Forced to close during lockdown, theaters and cultural institutions in general have been hit hard by the COVID-19 pandemic, which has claimed more than 42,000 lives in the UK, the most bereaved country in Europe.
Some have since reopened but many have given up in the face of the sanitary constraints remaining in place, severely limiting the presence of the public. Among other things, the event called for a full return schedule for spectators.
Without a season of the famous Christmas pantomimes, theaters will lose up to 40% of their annual revenues, warned Paul Flemming, general secretary of the Equity union, warning of the risk of “collapse of a sector that generates billions of books for the economy ”.

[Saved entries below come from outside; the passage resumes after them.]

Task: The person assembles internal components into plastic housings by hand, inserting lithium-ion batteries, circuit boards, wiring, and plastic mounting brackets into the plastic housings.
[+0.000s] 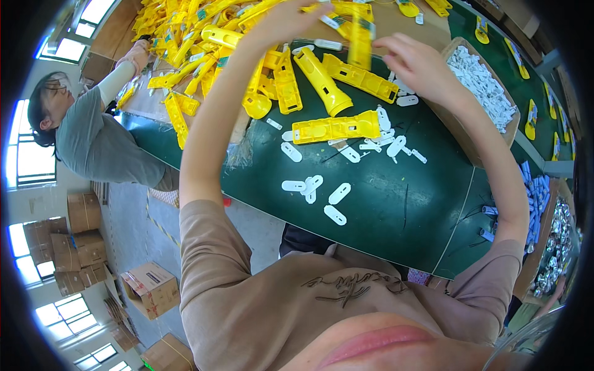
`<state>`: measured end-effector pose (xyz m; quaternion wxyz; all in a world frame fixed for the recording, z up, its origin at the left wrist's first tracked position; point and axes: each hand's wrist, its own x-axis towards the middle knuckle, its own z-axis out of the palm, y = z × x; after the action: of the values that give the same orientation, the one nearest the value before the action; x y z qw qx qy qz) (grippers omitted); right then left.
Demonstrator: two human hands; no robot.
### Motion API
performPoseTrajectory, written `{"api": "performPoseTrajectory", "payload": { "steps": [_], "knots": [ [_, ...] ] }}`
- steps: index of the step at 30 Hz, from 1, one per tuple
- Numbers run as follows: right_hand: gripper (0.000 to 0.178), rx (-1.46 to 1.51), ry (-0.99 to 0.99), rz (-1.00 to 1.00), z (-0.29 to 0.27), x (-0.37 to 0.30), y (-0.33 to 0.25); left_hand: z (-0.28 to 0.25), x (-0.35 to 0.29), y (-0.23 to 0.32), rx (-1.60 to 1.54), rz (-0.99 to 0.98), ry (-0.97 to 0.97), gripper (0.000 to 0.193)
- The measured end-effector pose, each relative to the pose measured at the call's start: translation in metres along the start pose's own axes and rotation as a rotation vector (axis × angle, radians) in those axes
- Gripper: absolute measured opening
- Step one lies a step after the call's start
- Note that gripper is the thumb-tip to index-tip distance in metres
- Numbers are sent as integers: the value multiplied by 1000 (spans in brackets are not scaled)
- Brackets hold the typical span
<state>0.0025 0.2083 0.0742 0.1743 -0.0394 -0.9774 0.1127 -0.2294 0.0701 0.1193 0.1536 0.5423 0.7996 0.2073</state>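
A yellow plastic housing (360, 40), smeared by motion, stands on end between my two hands at the far side of the table. My right hand (416, 65) is just right of it, fingers apart and slightly bent, with a narrow gap to the housing. My left hand (289, 23) reaches over the yellow pile from the left, its fingers stretched toward the housing and partly blurred at the top edge. Nearer to me lie a long yellow housing (322, 80), an open-backed yellow housing (337, 128) and several white oval plates (337, 193).
A heap of yellow housings (185, 37) covers the far left. On the right stands a cardboard box (479, 86) of small white parts, with blue cylinders (537, 198) and shiny silver parts (560, 247) beyond. A co-worker (93, 136) reaches in from the left. Cardboard boxes (150, 289) sit on the floor.
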Motion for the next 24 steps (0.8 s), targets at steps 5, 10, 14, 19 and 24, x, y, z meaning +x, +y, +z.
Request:
{"api": "performPoseTrajectory", "payload": {
  "steps": [5, 10, 14, 19, 24],
  "knots": [
    [33, 16, -35, -139, 54, 50, -36, -47, -30, -159, 580, -677, 236, 99],
    [48, -29, 12, -171, 108, 96, -43, -2, -19, -174, 184, -349, 200, 90],
    [47, -263, 125, -318, 123, 121, -62, -11, -34, -133, -7, -122, 155, 64],
    [37, -363, 53, -335, 127, 119, -58, -18, -63, -149, 68, -27, 286, 51],
    [36, -241, 207, -447, 105, 100, -40, -13, -103, -138, -39, 12, 355, 43]
  ]
}}
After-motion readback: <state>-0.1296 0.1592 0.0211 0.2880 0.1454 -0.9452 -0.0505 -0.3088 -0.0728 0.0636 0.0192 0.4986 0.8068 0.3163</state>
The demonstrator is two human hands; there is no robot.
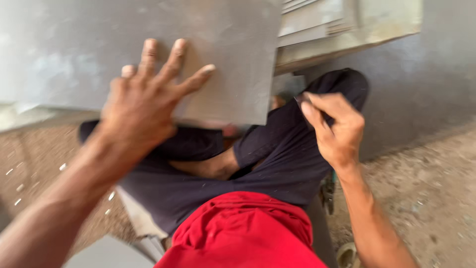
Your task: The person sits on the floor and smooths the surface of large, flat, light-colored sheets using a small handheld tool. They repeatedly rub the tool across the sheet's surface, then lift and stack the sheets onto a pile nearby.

In early July, the government promised the sector unprecedented aid of 1.57 billion pounds (1.74 billion euros), hailed as vital, but not sufficient. To remedy this, private initiatives are emerging.
The philanthropist Vivien Duffield announced Wednesday to release funds to “put back on foot” museums, theater and other cultural places, hoping to stimulate a movement.
Via its foundation, it will pay 2.5 million pounds (2.75 million euros) to major London institutions (Tate Modern, British Museum, V&A museum), but also to other regions, such as the Royal Shakespeare Compagny in Stratford-upon-Avon, Hillsborough Castle in Belfast or the Museum of Liverpool.
With this initiative, she hopes “to generate leads in this dark period,” she explained to the press.
Tom Morris, Artistic Director of the Old Vic Theater in Bristol, hailed an endowment that will “not only fund our activity, but also send a powerful message to anyone considering investing in culture right now”.